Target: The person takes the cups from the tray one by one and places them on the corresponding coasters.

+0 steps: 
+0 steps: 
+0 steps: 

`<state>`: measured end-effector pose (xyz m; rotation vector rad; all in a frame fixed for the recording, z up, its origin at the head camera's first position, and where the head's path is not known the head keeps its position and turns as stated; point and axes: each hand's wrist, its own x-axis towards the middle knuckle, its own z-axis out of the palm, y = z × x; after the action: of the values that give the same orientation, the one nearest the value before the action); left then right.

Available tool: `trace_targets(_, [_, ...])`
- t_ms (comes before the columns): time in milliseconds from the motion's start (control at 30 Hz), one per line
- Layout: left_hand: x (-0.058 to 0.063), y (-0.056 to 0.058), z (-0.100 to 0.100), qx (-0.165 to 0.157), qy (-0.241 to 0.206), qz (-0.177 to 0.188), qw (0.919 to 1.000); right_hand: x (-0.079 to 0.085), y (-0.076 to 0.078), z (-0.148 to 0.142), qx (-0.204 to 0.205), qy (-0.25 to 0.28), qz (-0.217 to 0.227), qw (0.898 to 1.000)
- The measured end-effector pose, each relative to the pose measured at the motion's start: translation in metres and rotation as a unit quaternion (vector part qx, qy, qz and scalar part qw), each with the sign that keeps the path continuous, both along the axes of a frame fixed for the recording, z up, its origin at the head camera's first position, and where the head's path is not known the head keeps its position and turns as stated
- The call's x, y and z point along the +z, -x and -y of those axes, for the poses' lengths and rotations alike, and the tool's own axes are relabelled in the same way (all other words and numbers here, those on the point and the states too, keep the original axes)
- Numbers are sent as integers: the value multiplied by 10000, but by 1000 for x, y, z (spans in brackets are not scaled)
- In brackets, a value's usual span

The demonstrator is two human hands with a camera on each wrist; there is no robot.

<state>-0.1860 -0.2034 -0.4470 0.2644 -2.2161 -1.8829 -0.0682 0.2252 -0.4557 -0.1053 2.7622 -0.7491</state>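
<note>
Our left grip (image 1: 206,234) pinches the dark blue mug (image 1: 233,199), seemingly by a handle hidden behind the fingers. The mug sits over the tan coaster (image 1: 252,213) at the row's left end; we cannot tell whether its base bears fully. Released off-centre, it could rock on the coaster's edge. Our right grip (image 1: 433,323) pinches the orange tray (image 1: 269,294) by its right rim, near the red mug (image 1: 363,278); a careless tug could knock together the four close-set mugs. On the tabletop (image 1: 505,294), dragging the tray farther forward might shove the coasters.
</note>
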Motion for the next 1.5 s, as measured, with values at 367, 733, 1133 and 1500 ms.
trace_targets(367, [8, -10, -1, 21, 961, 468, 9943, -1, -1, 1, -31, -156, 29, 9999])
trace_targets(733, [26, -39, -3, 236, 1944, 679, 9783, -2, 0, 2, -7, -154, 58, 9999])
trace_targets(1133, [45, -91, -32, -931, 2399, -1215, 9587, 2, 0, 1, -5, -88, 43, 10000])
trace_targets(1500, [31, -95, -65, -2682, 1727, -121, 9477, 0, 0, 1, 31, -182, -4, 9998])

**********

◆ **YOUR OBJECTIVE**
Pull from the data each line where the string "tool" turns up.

◆ **WRITTEN REPLY**
Available tool: `trace_targets(_, [_, ...])`
- The call's x, y and z point along the +z, -x and -y of those axes, for the poses' lengths and rotations alike, and the tool's own axes are relabelled in the same way (all other words and numbers here, those on the point and the states too, keep the original axes)

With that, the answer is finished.